Now I am basing this comment on the assumption that the company is providing continuous real-time operations for their clients.

If it is more batch operated, where downtime is fine as long as results are delivered let us say within 12 hours.

By @dangoodmanUT - 4 months
How did you expose the servers to the internet, if at all?

I'd personally have these on tailscale, not exposed to the internet, but at some point in self hosting, clients have to be able to talk to something.

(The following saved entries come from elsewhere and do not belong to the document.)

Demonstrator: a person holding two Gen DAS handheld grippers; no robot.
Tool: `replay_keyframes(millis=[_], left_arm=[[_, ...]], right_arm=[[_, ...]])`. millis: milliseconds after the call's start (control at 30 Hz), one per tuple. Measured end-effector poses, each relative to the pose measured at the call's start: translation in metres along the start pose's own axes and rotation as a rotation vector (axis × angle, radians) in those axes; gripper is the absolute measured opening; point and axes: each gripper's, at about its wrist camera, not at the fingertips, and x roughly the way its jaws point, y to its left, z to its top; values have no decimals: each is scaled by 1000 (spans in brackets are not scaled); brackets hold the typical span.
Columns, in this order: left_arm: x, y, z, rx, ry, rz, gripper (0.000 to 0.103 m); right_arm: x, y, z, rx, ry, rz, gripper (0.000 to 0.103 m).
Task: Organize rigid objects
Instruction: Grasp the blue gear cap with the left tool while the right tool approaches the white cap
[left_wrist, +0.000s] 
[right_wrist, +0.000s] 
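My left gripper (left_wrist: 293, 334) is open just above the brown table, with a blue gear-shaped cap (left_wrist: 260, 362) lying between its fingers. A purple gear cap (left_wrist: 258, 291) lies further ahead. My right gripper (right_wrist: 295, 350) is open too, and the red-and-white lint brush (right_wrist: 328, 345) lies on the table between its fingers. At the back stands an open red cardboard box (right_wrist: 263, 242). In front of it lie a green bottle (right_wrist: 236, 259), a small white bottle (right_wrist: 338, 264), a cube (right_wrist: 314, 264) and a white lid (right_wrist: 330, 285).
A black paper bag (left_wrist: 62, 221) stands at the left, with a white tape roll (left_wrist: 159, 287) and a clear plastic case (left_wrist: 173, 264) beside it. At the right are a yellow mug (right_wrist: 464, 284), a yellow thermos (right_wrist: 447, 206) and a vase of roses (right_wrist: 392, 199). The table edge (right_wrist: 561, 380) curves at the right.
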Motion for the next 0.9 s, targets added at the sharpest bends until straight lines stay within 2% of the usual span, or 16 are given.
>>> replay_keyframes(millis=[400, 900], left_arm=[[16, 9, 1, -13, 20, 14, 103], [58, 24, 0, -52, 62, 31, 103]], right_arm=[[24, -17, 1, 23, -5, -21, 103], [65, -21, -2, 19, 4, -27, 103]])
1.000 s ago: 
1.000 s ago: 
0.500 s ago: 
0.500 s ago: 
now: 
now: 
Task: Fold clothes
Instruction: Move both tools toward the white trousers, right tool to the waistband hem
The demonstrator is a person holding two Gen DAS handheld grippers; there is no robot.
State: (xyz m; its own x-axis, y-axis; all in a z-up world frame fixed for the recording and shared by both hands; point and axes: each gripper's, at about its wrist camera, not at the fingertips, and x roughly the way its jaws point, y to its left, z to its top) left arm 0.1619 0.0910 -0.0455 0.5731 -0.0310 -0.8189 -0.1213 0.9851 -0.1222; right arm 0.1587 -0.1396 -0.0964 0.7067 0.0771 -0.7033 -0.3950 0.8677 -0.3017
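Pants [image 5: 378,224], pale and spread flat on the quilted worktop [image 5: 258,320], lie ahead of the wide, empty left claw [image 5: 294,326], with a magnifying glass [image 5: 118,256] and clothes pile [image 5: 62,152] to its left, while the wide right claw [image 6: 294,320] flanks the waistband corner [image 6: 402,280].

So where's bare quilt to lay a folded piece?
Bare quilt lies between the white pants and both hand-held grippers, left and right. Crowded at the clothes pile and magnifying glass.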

I know tailscale has their endpoints but I can't expect this to be able to server a production API at scale.

By @rorra - 4 months
It would be nice if you can add numbers, like what would be the cost in your cloud provider, what was the total investment made, how much are you saving, which other options did you have in mind and why were discarded Still it was a nice post to read
By @teaearlgraycold - 4 months
At my last job we did the same thing but for AI training hardware. It was definitely the right call cost-wise, with our little cluster breaking even after 8 months. We found a cheap data center in Texas.
By @not_your_vase - 4 months

  > AMD 5700x processor
I find it to be an odd choice. I mean the CPU itself is perfectly fine (typing this myself on a 5600G, which I very much like), but AM4 socket is pretty much over - there is no upgrade path anymore once it starts getting long on the tooth. (Unlike the other parts, which can be bumped: RAM, GPU, storage...)
By @p0w3n3d - 4 months
Shouldn't they be named VPU (vector processing units) as they are no longer to produce graphics?
By @rurban - 4 months
We also do, and you'd need to add a couple more zero's for the cost. For administration it paid out that I'm a trained architect, because all the work is in cooling the room. Lots of temperature shielding and air and water flow, monitors, ...
By @rkwasny - 4 months
RTX 4000 ADA? That's a very under powered card: https://github.com/mag-/gpu_benchmark
By @BonoboIO - 4 months
Hetzner has RTX 4000 for 185€ per month. Is your solution cheaper?
By @qmarchi - 4 months
Tangential to the post:

Was going to toss an application your way since it sounds like interesting work, but it looks like the Google Form on your Careers page was deleted.

By @drio - 4 months
Do you mind sharing the details of the rack mount you use?
By @LarsDu88 - 4 months
How many GPU servers are we talking about here exactly?
By @erichileman - 4 months
Why not run something like 8 x L40's for $4,750 a month from a bare metal provider like latitude.sh? This seems far more cost efficient and flexible.
By @briandilley - 4 months
I skimmed to the part about "We host it in our WeWork office" and thought WTF?